▸ **Exercise prompt**:
Count each line below that has "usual" anywhere in it. Answer with the total alone.

--- START ---

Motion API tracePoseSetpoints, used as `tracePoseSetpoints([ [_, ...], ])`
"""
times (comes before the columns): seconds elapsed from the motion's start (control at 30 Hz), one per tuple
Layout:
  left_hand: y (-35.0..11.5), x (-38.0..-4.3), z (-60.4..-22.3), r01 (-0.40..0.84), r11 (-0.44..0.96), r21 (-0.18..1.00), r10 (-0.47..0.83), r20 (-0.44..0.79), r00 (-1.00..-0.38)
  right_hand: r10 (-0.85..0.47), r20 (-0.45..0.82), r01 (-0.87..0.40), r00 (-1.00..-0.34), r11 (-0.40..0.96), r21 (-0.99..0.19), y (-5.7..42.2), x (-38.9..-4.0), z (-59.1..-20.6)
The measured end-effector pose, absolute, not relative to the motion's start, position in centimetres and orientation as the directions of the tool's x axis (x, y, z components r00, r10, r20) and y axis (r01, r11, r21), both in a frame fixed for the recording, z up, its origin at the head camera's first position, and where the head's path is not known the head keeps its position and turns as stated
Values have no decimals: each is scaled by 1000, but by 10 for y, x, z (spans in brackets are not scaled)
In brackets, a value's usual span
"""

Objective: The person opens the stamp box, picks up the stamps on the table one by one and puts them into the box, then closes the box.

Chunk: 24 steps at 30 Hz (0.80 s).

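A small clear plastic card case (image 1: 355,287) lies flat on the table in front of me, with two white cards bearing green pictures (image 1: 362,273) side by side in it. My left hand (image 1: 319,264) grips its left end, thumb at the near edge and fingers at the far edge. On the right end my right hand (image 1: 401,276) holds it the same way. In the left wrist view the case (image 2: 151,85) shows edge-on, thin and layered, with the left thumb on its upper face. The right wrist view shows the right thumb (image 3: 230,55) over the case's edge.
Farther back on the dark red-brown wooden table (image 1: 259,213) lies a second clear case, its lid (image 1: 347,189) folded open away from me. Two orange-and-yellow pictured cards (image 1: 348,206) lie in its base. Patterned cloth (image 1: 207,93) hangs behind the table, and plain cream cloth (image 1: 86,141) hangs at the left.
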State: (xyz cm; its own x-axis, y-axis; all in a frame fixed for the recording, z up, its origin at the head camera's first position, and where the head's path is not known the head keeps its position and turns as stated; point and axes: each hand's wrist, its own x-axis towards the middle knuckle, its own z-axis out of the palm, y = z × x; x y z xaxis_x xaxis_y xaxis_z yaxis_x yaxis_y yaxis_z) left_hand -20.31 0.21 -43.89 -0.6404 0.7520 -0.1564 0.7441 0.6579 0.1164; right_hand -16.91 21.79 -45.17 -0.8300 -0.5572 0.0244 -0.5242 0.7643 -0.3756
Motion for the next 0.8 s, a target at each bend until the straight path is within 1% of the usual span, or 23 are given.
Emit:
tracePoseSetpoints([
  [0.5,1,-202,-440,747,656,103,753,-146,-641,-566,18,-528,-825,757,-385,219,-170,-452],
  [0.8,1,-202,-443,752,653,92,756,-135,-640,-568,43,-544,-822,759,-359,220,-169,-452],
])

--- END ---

▸ **Answer space**:
2